Dmytro Hrimov

Senior software engineer

How to: Copy data in Python

Understanding Shallow vs Deep Copy in Python

When working with data structures in Python, particularly lists and dictionaries, you may find yourself needing to copy an object. However, it's crucial to understand the difference between shallow and deep copying first to avoid unintended side effects in your code.

What is a Shallow Copy

A shallow copy creates a new object, but it inserts references into it to the objects found in the original. This means that while the new object is a separate instance, the elements within it are still references to the same objects as those in the original. In Python, you can create a shallow copy using the copy module:

import copy

original_list = [1, 2, [3, 4]]
shallow_copied_list = copy.copy(original_list)

In this example, shallow_copied_list is a new list, but it contains references to the same nested list [3, 4] found in original_list. Modifying the nested list in either original_list or shallow_copied_list will affect both lists.

What is a Deep Copy

In contrast, a deep copy creates a new object and recursively copies all objects found in the original, creating fully independent copies. This ensures that modifications to the new object do not affect the original object. You can create a deep copy using the copy module as well:

import copy

original_list = [1, 2, [3, 4]]
deep_copied_list = copy.deepcopy(original_list)

Here, deep_copied_list is a completely independent copy of original_list, including the nested list. Changes to the nested list in deep_copied_list will not affect original_list, and vice versa.

How to Make Shallow Copies in Python

In addition to using the copy module from the example above, there are several other ways to create shallow copies of objects in Python.

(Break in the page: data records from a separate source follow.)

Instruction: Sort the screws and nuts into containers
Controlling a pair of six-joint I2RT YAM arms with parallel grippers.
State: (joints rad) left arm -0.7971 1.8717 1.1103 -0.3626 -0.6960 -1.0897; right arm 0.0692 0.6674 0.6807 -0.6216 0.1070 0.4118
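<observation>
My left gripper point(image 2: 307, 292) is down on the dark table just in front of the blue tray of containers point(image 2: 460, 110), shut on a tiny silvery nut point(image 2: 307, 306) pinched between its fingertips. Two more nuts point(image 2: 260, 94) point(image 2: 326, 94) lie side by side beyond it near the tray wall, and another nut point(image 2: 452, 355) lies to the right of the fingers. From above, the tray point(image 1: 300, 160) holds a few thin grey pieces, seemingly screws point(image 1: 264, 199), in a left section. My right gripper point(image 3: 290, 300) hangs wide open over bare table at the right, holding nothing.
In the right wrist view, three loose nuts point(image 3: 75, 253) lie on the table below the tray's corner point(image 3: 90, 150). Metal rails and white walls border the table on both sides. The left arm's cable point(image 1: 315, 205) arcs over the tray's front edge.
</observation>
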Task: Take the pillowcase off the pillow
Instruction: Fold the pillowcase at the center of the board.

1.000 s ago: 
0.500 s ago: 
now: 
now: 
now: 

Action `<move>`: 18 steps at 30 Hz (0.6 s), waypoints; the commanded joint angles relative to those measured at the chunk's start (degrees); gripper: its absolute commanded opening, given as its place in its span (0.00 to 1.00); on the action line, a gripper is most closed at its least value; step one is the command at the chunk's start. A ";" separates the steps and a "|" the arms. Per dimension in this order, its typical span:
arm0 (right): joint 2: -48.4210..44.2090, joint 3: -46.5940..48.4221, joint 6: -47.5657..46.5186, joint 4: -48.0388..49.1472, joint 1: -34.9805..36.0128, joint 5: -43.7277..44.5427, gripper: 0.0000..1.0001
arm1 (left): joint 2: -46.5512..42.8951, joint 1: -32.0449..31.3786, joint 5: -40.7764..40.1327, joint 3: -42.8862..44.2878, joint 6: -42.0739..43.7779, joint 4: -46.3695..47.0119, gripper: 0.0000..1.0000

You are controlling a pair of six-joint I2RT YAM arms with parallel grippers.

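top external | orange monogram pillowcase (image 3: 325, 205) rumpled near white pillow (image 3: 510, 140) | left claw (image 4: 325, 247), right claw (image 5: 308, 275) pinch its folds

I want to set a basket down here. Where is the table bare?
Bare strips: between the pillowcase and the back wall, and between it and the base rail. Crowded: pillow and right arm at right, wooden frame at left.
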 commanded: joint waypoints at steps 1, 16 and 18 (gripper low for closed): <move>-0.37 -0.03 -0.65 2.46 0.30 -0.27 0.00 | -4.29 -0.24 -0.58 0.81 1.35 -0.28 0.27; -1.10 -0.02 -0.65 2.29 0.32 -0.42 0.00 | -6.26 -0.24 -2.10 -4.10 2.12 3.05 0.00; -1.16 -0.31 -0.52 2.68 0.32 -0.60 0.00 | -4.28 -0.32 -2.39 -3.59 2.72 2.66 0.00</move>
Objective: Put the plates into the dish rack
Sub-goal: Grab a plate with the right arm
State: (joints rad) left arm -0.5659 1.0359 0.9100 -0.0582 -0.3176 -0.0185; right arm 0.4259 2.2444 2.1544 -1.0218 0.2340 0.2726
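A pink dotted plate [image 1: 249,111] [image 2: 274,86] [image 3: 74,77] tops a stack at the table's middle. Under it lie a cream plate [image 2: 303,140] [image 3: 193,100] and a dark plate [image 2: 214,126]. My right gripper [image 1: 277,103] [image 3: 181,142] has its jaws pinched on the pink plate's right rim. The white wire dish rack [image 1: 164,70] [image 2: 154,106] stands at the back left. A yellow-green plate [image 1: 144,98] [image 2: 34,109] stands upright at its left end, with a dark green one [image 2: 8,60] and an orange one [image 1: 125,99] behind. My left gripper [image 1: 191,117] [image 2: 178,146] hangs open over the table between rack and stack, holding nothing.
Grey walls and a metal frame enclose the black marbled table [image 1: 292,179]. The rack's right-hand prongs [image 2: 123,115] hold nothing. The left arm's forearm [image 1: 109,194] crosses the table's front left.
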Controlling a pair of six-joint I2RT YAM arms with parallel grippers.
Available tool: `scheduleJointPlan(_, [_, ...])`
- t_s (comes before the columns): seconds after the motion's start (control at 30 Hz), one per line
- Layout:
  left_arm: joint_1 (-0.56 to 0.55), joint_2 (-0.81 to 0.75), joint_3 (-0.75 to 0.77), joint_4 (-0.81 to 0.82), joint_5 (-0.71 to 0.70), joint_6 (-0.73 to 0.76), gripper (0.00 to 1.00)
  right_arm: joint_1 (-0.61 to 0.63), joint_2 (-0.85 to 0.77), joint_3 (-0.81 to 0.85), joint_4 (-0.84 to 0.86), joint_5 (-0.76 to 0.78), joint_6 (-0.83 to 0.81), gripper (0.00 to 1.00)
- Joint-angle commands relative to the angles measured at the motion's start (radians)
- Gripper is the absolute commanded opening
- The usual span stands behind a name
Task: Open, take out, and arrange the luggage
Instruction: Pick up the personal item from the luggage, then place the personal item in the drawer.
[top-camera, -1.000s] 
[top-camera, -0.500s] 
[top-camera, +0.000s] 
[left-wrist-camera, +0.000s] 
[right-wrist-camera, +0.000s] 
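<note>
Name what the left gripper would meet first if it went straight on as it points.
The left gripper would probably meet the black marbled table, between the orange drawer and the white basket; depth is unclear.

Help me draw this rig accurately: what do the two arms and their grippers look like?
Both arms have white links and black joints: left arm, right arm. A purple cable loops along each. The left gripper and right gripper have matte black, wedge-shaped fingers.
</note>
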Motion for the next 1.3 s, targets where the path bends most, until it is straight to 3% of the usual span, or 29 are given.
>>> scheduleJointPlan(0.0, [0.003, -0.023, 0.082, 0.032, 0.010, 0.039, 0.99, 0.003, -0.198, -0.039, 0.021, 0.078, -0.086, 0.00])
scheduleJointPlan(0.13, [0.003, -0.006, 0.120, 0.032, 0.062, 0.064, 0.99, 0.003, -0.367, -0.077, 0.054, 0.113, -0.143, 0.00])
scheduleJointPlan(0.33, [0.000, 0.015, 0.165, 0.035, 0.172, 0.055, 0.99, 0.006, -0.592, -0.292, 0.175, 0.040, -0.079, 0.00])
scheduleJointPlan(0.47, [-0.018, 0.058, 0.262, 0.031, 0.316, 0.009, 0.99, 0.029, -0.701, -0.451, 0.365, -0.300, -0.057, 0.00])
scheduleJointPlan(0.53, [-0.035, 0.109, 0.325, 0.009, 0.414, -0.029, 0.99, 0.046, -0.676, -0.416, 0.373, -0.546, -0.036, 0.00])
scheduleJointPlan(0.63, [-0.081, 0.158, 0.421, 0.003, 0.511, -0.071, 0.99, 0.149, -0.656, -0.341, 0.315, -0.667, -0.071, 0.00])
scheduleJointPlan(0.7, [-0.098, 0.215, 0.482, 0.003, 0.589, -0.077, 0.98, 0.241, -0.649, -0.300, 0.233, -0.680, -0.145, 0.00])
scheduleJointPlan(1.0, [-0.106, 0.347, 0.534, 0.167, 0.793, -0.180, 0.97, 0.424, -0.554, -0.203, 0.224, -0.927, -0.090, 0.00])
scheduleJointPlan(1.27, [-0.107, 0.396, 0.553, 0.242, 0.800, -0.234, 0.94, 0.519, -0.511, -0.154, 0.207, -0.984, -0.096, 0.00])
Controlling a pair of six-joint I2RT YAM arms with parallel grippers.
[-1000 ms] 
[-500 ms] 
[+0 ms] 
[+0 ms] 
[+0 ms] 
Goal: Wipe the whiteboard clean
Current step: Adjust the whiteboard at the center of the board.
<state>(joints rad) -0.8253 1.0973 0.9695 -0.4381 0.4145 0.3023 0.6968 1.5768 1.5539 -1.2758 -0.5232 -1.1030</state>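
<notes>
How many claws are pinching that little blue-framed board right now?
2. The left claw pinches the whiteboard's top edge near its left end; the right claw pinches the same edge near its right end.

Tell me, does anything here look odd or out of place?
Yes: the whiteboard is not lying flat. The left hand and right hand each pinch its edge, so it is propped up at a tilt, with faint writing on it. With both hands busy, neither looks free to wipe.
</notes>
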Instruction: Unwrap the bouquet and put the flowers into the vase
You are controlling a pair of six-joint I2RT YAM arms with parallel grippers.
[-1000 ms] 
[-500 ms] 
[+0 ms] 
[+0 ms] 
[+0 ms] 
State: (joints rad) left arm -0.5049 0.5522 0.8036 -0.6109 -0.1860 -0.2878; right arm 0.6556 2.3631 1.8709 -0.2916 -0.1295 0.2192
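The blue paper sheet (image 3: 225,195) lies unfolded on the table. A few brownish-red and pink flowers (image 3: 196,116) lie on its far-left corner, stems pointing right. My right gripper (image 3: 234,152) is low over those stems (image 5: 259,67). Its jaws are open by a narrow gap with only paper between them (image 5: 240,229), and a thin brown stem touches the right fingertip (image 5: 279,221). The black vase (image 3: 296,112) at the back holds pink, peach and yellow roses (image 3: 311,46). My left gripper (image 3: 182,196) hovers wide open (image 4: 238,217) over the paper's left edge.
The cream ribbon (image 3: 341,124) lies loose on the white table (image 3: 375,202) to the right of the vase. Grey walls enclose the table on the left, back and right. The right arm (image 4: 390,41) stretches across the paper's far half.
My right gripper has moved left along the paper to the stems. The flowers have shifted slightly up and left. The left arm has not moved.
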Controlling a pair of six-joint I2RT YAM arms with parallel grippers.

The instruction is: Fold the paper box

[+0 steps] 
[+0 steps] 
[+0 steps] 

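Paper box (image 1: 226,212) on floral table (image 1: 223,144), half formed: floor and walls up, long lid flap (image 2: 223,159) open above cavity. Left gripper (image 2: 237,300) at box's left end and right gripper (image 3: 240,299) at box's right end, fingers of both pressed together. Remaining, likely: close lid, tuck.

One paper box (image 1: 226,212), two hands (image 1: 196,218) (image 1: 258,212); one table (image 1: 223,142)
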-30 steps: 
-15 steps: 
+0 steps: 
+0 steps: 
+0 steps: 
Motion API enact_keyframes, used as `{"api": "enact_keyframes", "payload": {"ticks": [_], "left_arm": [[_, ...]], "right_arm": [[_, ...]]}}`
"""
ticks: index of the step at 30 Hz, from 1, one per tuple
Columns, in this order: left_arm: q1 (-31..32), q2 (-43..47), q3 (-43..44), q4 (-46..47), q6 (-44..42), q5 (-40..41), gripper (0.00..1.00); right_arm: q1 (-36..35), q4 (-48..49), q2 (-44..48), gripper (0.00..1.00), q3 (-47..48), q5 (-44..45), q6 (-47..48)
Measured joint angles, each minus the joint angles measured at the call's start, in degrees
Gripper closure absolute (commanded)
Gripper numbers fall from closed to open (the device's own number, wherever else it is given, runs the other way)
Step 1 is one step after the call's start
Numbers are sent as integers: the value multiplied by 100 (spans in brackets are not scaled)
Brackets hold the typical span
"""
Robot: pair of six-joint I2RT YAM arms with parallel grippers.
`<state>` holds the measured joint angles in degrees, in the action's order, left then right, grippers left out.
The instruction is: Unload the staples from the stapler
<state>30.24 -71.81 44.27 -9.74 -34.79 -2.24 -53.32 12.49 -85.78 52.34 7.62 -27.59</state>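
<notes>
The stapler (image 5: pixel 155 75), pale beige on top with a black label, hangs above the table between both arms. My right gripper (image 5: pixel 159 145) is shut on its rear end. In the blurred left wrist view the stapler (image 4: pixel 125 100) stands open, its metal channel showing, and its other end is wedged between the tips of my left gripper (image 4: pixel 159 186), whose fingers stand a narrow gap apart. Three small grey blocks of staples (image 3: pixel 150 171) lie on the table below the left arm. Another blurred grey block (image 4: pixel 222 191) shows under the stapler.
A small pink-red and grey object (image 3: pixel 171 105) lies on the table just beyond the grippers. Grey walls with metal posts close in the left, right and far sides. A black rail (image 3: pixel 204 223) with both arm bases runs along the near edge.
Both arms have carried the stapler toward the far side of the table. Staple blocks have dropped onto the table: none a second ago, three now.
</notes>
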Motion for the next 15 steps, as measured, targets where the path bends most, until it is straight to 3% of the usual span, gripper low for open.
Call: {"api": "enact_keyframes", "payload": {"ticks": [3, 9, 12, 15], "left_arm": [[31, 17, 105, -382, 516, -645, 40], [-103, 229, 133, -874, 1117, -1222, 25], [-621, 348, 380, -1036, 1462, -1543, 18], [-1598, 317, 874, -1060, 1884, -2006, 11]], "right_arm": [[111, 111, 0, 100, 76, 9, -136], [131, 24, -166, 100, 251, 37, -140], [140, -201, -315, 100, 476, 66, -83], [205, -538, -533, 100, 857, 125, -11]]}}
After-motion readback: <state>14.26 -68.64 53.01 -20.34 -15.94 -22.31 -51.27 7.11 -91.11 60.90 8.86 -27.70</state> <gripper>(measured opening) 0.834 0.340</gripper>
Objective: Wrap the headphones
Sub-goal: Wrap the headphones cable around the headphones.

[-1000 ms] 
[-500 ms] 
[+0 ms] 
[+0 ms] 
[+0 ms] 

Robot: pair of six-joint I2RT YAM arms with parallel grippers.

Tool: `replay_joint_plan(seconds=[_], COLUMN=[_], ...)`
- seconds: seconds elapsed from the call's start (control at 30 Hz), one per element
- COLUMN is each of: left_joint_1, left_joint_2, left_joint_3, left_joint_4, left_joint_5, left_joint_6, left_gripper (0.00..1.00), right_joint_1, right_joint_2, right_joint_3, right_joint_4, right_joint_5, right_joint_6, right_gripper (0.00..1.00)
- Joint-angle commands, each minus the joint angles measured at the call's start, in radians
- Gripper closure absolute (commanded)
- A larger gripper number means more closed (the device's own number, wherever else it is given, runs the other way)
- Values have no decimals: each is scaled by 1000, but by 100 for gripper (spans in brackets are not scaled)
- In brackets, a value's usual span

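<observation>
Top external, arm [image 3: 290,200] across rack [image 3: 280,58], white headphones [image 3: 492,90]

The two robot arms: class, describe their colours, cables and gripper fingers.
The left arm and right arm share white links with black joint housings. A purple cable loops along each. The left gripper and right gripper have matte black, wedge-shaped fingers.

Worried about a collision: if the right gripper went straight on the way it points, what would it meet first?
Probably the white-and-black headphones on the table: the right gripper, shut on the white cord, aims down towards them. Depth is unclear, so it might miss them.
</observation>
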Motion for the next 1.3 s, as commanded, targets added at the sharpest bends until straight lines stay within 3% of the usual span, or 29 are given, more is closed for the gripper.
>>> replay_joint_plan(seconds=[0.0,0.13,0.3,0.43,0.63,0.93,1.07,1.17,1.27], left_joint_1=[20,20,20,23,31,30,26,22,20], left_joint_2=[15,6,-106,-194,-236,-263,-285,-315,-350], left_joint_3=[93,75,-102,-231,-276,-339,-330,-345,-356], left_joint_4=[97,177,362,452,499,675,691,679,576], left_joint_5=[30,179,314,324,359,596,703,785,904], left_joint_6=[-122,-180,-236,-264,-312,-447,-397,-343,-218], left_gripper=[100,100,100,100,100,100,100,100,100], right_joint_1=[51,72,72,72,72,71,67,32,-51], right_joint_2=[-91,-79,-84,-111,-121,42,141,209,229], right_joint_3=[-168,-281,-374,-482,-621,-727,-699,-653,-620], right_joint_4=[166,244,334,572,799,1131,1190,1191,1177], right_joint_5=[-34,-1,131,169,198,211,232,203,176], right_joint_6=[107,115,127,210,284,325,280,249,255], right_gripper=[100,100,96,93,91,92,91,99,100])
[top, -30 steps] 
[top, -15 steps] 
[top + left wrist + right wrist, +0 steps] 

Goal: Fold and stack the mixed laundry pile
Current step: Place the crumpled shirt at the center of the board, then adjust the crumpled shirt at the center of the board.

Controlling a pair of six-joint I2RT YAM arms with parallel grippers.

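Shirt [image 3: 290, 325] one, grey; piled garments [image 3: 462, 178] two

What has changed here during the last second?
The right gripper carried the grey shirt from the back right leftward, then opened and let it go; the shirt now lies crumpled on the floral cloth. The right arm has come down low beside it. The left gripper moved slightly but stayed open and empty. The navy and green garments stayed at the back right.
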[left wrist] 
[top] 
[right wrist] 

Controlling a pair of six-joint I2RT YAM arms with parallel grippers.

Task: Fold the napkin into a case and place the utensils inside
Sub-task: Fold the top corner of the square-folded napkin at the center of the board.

Here are a few common methods:

Using the copy() Method

Python lists and dictionaries have a built-in copy() method that returns a shallow copy of the original object:

original_dict = {'a': 1, 'b': {'c': 2}}
shallow_copied_dict = original_dict.copy()

print(shallow_copied_dict)  # Output: {'a': 1, 'b': {'c': 2}}

Using List Slicing

You can create a shallow copy of a list using slicing. This method is concise and commonly used for copying lists:

original_list = [1, 2, [3, 4]]
shallow_copied_list = original_list[:]

print(shallow_copied_list)  # Output: [1, 2, [3, 4]]

Using the list() Function

Another way to create a shallow copy of a list is by using the list() function:

original_list = [1, 2, [3, 4]]
shallow_copied_list = list(original_list)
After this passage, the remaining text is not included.